In all this fuss, nobody denies that the Emails are genuine, nobody denies that Hillary is a crook who rigged the nomination and tried to rig the election. Nobody denies that the leaked Emails damaged her election chances. Nobody denies that she deserved to lose. All they are trying to do is put the blame on Putin to make Trump look bad.

What makes this especially hilarious is the CIA and the mainstream media are trying to connect their fake news to a big publicity campaign against fake news. It seems only 15% of the American public trusts the mainstream media because they have been lied to so many times. So now the fakers are trying to prevent alternative media from telling the truth by calling them fake.

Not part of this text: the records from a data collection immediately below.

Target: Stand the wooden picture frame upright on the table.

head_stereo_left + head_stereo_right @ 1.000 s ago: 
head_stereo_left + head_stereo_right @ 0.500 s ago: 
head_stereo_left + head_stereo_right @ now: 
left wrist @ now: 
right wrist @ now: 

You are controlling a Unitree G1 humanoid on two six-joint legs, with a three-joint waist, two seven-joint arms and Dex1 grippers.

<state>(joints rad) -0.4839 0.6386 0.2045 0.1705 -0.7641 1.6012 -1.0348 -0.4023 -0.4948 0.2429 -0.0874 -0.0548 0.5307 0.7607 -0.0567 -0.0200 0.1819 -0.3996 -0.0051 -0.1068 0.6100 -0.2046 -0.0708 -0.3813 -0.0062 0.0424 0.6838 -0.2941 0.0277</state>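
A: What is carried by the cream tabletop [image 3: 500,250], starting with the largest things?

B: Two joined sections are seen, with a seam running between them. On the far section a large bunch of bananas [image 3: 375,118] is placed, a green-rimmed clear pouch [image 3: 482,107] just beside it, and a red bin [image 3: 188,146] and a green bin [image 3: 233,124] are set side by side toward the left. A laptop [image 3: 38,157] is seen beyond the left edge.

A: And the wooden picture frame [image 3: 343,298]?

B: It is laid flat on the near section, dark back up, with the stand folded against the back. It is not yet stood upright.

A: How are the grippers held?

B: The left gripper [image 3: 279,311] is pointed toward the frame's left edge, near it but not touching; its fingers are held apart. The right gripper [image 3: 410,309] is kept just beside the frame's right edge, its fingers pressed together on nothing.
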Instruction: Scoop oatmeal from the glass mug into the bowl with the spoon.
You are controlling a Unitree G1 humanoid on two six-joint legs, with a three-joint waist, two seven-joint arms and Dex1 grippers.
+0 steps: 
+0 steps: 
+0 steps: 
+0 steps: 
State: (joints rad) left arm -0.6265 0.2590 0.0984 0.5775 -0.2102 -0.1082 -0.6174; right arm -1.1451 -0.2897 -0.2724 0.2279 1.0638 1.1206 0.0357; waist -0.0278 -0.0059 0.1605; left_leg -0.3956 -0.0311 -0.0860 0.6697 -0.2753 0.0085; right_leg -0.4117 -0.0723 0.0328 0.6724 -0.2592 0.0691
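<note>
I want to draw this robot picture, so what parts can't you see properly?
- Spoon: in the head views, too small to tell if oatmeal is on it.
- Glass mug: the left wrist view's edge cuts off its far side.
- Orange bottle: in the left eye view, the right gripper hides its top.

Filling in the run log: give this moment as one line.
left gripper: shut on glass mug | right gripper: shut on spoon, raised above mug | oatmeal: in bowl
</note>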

By the way CNN was so strong for Hillary all through the election campaign that they became a joke. They became known as the Clinton News Network they were so biased. But even they are having a hard job swallowing the Russian hacking story. Notice the above CNN story where they push the CIA line, then back off farther down the page. Evidently they don't want to be standing too close when this pile of **** blows up.


----------



## wraphter (Sep 21, 2016)

> what'd they do? hypnotize people? send out robot voters?


The Russians hacked Clinton's campaign advisor John Podesta's emails. These were revealed repeatedly on Wikileaks and other sites
in the runup to the election. These leaks gave an unflattering portrayal of Clinton. The media pounced on these leaks . So there was a 
constant buzz of criticism of HRC. For example ,there was a November 2 story titled

WikiLeaks: Clinton Foundation Plagued by Corruption and Conflict
The Foundation serves as a means to network with wealthy interests and boost the Clinton brand

http://observer.com/2016/11/wikileaks-clinton-foundation-plagued-by-corruption-and-conflict/


The idea is that this negative publicity may have decreased her vote.


----------



## sags (May 15, 2010)

The Russian hacking in this election won't affect the outcome, but it has brought the issue to a head.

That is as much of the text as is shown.